Thanks to that offhand comment, I skipped what I was originally going to see (the first part of the "Words in Motion" programme, a collection of films that highlight the written word) and went to the Bytowne instead.

It turned out the opening ceremonies, such as they were (artistic director Chris Robinson dryly poked fun at his seeming obsession with Estonian animation) were actually preceding the later competition screening, so I didn't need to miss "Words in Motion"— but instead I saw a French feature, La Prophétie des grenouilles (English title Raining Cats and Frogs, which was simply a joy. Think of it as a gentle, funny, and slightly whimsical retelling of the story of Noah's ark, along with some Lord of the Flies and Animal Farm. Delicately hand-drawn with textures that are controlled using digital tools, it's like a children's storybook come to life.

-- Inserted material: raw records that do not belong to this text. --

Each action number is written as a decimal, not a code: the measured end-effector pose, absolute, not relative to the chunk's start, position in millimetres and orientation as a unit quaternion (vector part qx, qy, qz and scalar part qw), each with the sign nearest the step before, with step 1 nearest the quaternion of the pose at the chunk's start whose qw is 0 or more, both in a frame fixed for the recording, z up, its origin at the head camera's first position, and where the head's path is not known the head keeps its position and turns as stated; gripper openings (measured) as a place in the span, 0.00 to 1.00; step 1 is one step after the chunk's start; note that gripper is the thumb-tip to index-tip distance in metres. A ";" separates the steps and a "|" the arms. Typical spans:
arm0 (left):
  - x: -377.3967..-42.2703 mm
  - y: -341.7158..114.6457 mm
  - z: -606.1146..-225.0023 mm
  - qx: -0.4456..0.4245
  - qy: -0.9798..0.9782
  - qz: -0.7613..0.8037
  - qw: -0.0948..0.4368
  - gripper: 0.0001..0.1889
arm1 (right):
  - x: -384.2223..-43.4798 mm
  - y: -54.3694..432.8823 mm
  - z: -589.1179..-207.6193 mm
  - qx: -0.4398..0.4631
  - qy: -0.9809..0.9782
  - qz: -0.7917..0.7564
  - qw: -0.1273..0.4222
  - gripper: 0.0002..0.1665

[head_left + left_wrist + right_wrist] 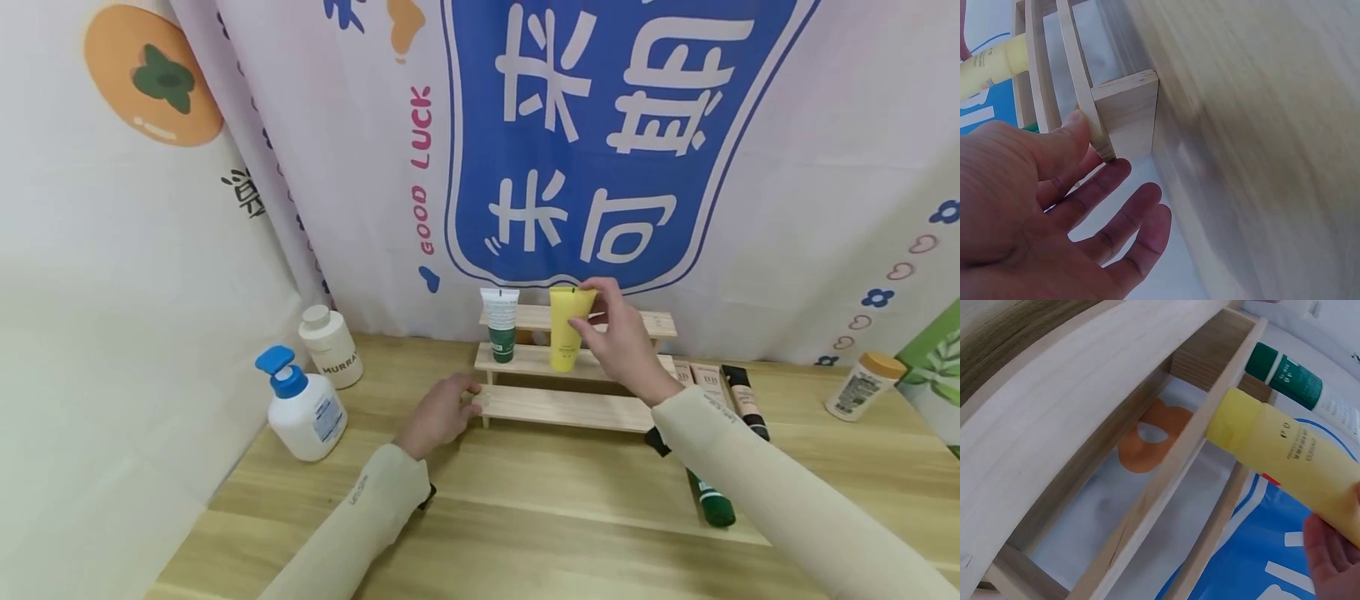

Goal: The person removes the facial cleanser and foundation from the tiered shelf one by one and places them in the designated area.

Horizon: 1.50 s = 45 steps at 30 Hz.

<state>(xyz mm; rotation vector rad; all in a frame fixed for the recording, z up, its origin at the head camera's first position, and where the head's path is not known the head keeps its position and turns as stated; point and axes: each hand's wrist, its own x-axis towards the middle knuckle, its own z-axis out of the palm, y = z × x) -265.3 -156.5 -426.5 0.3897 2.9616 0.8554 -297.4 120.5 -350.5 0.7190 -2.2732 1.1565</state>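
Note:
A stepped wooden rack (566,408) stands against the printed cloth. My left hand (441,414) pinches the left end of its lowest step; in the left wrist view the thumb lies on the board (1079,69) while the other fingers spread below it. With thumb and fingers, my right hand (626,346) holds a yellow squeeze tube (564,337) near its flat top. The tube is cap down at the middle step, and the right wrist view shows its yellow cap (1233,419) by that board's edge. Left of it, a white and green tube (501,321) stands cap down.
At the left stand a white pump bottle (307,417) with a blue head and a white bottle (332,350). Several tubes, including a dark-capped one (744,400) and a green one (712,500), lie beside the right forearm. An orange-capped bottle (862,387) stands far right.

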 end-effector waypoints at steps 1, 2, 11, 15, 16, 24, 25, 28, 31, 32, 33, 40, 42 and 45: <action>-264.4 -155.6 -426.7 0.123 0.953 0.275 0.016 0.15 | -297.1 120.5 -350.8 0.263 -0.829 0.424 0.252 0.27; -264.0 -154.9 -426.4 0.121 0.954 0.274 0.015 0.16 | -296.5 121.1 -350.9 0.264 -0.826 0.424 0.261 0.27; -262.1 -151.8 -424.9 0.114 0.955 0.274 0.012 0.16 | -273.3 154.8 -339.4 0.275 -0.813 0.434 0.275 0.27; -261.3 -152.4 -425.8 0.108 0.955 0.275 0.011 0.15 | -264.2 184.3 -332.5 0.270 -0.826 0.414 0.272 0.28; -261.4 -152.6 -426.1 0.107 0.955 0.275 0.010 0.15 | -262.3 192.4 -330.9 0.268 -0.829 0.409 0.272 0.28; -262.1 -156.8 -426.7 0.096 0.954 0.284 0.010 0.16 | -240.7 250.5 -331.7 0.210 -0.885 0.338 0.243 0.29; -261.9 -157.4 -426.7 0.093 0.954 0.286 0.010 0.16 | -237.6 255.9 -334.1 0.204 -0.891 0.329 0.236 0.29; -261.3 -158.3 -427.4 0.094 0.952 0.290 0.012 0.15 | -229.3 270.6 -343.9 0.193 -0.907 0.308 0.212 0.29; -261.2 -159.2 -428.8 0.101 0.952 0.290 0.011 0.15 | -222.1 283.6 -358.3 0.195 -0.920 0.281 0.193 0.29; -261.1 -159.4 -429.0 0.101 0.952 0.290 0.010 0.15 | -220.5 287.4 -364.2 0.198 -0.923 0.272 0.187 0.28; -260.9 -159.6 -429.1 0.100 0.952 0.290 0.008 0.15 | -219.2 290.9 -370.3 0.200 -0.927 0.263 0.180 0.27; -260.6 -158.6 -429.6 0.098 0.952 0.288 0.012 0.16 | -215.0 312.5 -399.8 0.174 -0.941 0.273 0.097 0.25; -260.8 -157.1 -430.1 0.103 0.952 0.288 0.014 0.16 | -213.3 318.0 -402.2 0.166 -0.944 0.276 0.071 0.25; -261.1 -154.5 -429.9 0.105 0.950 0.293 0.016 0.16 | -210.6 324.4 -404.5 0.161 -0.948 0.271 0.037 0.24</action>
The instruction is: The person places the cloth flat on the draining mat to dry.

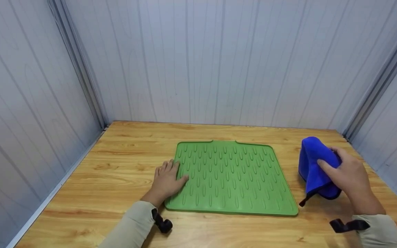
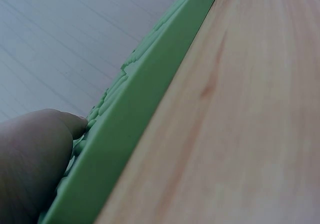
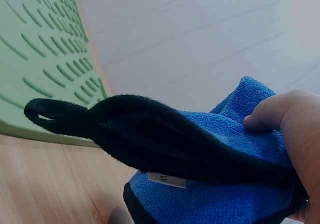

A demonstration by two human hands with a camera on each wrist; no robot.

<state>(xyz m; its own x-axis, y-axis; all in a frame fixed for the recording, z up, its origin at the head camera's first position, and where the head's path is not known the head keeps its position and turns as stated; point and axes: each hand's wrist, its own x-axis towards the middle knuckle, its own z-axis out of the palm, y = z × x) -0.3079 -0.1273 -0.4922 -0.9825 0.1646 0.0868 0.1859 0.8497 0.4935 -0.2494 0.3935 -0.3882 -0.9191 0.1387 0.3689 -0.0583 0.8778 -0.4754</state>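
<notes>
Blue cloth (image 1: 312, 174) was gripped in your right hand (image 1: 350, 173), right of the green mat (image 1: 233, 182) your relaxed left hand (image 1: 167, 181) touched; wiping seemed imminent, next move probably calling for bringing cloth over mat.

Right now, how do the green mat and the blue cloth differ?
The green mat lies flat on the table; the blue cloth is bunched in the right hand. The mat has raised ridges; the cloth is fuzzy with black edging. The mat spreads wider than the cloth. Both are being touched.
</notes>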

And then there was the first competition screening for short films. Quality varied wildly here. To pick two examples at random, the flash-animated, monochromatic La révolution des crabes (The Crab's Revolution), another French film, was enjoyably absurd, using just enough animation to get its points (and laughs) across; meanwhile, we have the American Grasshopper, directed by Bob Sabiston, animation director on Waking Life. Grasshopper, with its use of heavily stylized, digitally rotoscoped footage, apes Waking Life somewhat—so much so, I'm not sure why he felt the need to expand the concept to 14 minutes (which felt like 30).

And, of course, special mention must go to Chris Hinton, who comes across a harmless, affable fellow, and yet continues to make films that move at a brisk pace and feature some sort of noisy mania. Nibbles is autobiographical in that it depicts a fishing trip with his two sons, and the stops they make along the way. I'd say more, but you have to experience it.